▶ [SUPPLIED ENTRIES]
_ _ _ _

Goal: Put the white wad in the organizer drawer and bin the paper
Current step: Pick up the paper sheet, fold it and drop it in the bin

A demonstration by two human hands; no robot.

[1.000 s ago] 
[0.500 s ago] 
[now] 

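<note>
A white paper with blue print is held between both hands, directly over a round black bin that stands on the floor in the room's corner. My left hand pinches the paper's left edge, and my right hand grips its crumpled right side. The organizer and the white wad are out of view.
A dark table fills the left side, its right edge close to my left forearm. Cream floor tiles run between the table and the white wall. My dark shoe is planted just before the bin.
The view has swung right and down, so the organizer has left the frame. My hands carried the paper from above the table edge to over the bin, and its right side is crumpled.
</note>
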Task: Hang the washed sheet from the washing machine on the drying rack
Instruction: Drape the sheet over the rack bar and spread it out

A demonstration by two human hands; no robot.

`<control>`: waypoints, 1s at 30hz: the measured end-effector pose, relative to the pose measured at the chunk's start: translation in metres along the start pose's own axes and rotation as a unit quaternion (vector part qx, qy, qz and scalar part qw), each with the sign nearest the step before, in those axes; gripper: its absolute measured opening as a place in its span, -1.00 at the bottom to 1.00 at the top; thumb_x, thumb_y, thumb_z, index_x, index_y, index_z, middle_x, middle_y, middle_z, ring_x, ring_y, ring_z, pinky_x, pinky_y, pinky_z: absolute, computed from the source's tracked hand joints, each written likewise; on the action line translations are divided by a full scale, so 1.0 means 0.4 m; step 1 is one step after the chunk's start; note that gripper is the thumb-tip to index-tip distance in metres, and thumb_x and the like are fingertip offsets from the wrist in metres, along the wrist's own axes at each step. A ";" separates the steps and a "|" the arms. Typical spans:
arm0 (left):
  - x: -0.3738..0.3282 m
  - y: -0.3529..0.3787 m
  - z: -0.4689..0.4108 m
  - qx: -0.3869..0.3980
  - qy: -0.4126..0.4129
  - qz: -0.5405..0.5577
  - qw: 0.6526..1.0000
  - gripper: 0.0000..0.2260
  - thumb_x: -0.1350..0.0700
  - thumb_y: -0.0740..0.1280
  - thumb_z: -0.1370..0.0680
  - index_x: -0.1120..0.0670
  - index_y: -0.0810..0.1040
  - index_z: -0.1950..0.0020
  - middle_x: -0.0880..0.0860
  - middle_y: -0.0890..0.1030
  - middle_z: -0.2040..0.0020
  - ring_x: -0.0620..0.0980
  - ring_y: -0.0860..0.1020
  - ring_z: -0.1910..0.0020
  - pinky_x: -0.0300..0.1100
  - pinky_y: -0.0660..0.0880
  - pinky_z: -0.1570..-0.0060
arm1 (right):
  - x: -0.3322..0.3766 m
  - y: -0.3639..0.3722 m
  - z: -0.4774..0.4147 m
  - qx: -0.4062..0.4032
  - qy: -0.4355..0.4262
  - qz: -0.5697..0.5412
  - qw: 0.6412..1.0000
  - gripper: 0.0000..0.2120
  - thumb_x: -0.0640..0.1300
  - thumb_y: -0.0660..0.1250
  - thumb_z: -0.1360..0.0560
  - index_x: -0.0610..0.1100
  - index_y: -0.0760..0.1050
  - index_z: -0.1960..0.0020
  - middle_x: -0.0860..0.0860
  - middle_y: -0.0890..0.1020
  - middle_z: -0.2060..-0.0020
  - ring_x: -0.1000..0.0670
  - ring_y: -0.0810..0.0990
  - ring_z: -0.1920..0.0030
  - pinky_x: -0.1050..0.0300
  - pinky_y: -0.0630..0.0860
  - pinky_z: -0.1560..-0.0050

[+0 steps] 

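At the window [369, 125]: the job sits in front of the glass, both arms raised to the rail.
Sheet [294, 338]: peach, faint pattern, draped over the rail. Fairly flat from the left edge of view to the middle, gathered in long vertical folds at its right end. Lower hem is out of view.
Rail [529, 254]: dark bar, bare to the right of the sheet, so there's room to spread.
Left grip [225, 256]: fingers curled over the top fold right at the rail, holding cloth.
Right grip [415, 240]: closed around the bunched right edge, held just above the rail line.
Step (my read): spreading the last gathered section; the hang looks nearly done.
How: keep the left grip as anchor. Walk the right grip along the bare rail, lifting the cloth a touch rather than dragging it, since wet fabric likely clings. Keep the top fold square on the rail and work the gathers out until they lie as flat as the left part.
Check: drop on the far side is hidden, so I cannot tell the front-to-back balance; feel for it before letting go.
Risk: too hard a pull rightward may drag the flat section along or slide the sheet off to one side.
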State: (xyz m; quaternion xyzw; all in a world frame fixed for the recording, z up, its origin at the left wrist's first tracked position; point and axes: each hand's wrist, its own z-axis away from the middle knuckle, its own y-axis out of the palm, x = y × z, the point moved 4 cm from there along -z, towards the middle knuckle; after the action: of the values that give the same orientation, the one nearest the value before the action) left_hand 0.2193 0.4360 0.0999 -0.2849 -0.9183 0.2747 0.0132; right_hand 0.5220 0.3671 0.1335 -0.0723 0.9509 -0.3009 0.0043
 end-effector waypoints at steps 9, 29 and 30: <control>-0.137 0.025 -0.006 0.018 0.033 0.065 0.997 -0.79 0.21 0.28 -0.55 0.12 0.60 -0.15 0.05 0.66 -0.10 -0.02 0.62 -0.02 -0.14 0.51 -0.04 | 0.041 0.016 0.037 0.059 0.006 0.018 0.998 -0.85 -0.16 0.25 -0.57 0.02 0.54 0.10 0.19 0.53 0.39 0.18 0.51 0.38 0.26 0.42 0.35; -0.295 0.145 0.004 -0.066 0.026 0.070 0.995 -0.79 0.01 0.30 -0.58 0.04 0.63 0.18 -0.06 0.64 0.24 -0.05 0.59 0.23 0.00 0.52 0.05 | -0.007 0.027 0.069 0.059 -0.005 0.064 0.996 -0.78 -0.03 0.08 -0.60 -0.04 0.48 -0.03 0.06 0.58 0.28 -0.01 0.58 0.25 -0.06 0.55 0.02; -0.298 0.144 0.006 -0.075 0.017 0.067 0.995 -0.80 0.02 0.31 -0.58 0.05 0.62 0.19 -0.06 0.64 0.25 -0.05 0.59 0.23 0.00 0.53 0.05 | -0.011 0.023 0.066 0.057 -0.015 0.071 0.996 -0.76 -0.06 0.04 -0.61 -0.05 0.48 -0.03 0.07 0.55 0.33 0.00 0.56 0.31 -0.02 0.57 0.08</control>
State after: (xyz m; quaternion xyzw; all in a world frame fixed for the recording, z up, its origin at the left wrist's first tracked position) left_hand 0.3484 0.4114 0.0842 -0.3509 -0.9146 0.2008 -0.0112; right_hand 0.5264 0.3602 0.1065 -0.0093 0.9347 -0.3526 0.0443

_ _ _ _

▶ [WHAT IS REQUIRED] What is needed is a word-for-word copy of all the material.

▶ [SOLUTION]
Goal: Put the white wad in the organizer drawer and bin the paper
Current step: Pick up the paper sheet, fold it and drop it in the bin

A demonstration by two human hands; no robot.

[1.000 s ago] 
[0.500 s ago] 
[now] 

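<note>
A white paper with blue print is held between both hands, directly over a round black bin that stands on the floor in the room's corner. My left hand pinches the paper's left edge, and my right hand grips its crumpled right side. The organizer and the white wad are out of view.
A dark table fills the left side, its right edge close to my left forearm. Cream floor tiles run between the table and the white wall. My dark shoe is planted just before the bin.
The view has swung right and down, so the organizer has left the frame. My hands carried the paper from above the table edge to over the bin, and its right side is crumpled.
</note>
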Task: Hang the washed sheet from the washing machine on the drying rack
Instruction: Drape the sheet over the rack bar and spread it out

A demonstration by two human hands; no robot.

`<control>`: waypoints, 1s at 30hz: the measured end-effector pose, relative to the pose measured at the chunk's start: translation in metres along the start pose's own axes and rotation as a unit quaternion (vector part qx, qy, qz and scalar part qw), each with the sign nearest the step before, in those axes; gripper: its absolute measured opening as a place in its span, -1.00 at the bottom to 1.00 at the top; thumb_x, thumb_y, thumb_z, index_x, index_y, index_z, middle_x, middle_y, middle_z, ring_x, ring_y, ring_z, pinky_x, pinky_y, pinky_z: absolute, computed from the source's tracked hand joints, each written likewise; on the action line translations are divided by a full scale, so 1.0 means 0.4 m; step 1 is one step after the chunk's start; note that gripper is the thumb-tip to index-tip distance in metres, and thumb_x and the like are fingertip offsets from the wrist in metres, along the wrist's own axes at each step. A ";" separates the steps and a "|" the arms. Typical spans:
arm0 (left):
  - x: -0.3738..0.3282 m
  - y: -0.3529..0.3787 m
  - z: -0.4689..0.4108 m
  - qx: -0.3869..0.3980
  - qy: -0.4126..0.4129
  - qz: -0.5405..0.5577
  - qw: 0.6526..1.0000
  - gripper: 0.0000..0.2260
  - thumb_x: -0.1350..0.0700
  - thumb_y: -0.0740..0.1280
  - thumb_z: -0.1370..0.0680
  - index_x: -0.1120..0.0670
  - index_y: -0.0810..0.1040
  - index_z: -0.1950..0.0020
  - middle_x: -0.0880..0.0860
  - middle_y: -0.0890..0.1030
  - middle_z: -0.2040..0.0020
  - ring_x: -0.0620..0.0980
  - ring_y: -0.0860..0.1020
  - ring_z: -0.1910..0.0020
  - pinky_x: -0.0300..0.1100
  - pinky_y: -0.0660..0.0880
  - pinky_z: -0.1570..-0.0060
arm1 (right):
  - x: -0.3322..0.3766 m
  - y: -0.3639..0.3722 m
  - z: -0.4774..0.4147 m
  - qx: -0.4062..0.4032
  - qy: -0.4355..0.4262
  - qz: -0.5697..0.5412
  - qw: 0.6412..1.0000
  - gripper: 0.0000..0.2120
  - thumb_x: -0.0640..0.1300
  - thumb_y: -0.0660..0.1250
  - thumb_z: -0.1360..0.0560
  - index_x: -0.0610..0.1100
  - index_y: -0.0760..0.1050
  - index_z: -0.1960..0.0020
  - middle_x: -0.0860..0.0860
  - middle_y: -0.0890..0.1020
  - middle_z: -0.2060..-0.0020
  - ring_x: -0.1000..0.0670
  - ring_y: -0.0810..0.0990
  - ring_z: -0.1920..0.0030
  - pinky_x: -0.1050..0.0300
  - pinky_y: -0.0630..0.0860
  - pinky_z: -0.1560..-0.0050

[+0 steps] 

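At the window [369, 125]: the job sits in front of the glass, both arms raised to the rail.
Sheet [294, 338]: peach, faint pattern, draped over the rail. Fairly flat from the left edge of view to the middle, gathered in long vertical folds at its right end. Lower hem is out of view.
Rail [529, 254]: dark bar, bare to the right of the sheet, so there's room to spread.
Left grip [225, 256]: fingers curled over the top fold right at the rail, holding cloth.
Right grip [415, 240]: closed around the bunched right edge, held just above the rail line.
Step (my read): spreading the last gathered section; the hang looks nearly done.
How: keep the left grip as anchor. Walk the right grip along the bare rail, lifting the cloth a touch rather than dragging it, since wet fabric likely clings. Keep the top fold square on the rail and work the gathers out until they lie as flat as the left part.
Check: drop on the far side is hidden, so I cannot tell the front-to-back balance; feel for it before letting go.
Risk: too hard a pull rightward may drag the flat section along or slide the sheet off to one side.
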State: (xyz m; quaternion xyzw; all in a world frame fixed for the recording, z up, its origin at the left wrist's first tracked position; point and axes: each hand's wrist, its own z-axis away from the middle knuckle, its own y-axis out of the palm, x = y × z, the point moved 4 cm from there along -z, towards the middle knuckle; after the action: of the values that give the same orientation, the one nearest the value before the action) left_hand 0.2193 0.4360 0.0999 -0.2849 -0.9183 0.2747 0.0132; right_hand 0.5220 0.3671 0.1335 -0.0723 0.9509 -0.3009 0.0043
 end-effector waypoints at steps 9, 29 and 30: <control>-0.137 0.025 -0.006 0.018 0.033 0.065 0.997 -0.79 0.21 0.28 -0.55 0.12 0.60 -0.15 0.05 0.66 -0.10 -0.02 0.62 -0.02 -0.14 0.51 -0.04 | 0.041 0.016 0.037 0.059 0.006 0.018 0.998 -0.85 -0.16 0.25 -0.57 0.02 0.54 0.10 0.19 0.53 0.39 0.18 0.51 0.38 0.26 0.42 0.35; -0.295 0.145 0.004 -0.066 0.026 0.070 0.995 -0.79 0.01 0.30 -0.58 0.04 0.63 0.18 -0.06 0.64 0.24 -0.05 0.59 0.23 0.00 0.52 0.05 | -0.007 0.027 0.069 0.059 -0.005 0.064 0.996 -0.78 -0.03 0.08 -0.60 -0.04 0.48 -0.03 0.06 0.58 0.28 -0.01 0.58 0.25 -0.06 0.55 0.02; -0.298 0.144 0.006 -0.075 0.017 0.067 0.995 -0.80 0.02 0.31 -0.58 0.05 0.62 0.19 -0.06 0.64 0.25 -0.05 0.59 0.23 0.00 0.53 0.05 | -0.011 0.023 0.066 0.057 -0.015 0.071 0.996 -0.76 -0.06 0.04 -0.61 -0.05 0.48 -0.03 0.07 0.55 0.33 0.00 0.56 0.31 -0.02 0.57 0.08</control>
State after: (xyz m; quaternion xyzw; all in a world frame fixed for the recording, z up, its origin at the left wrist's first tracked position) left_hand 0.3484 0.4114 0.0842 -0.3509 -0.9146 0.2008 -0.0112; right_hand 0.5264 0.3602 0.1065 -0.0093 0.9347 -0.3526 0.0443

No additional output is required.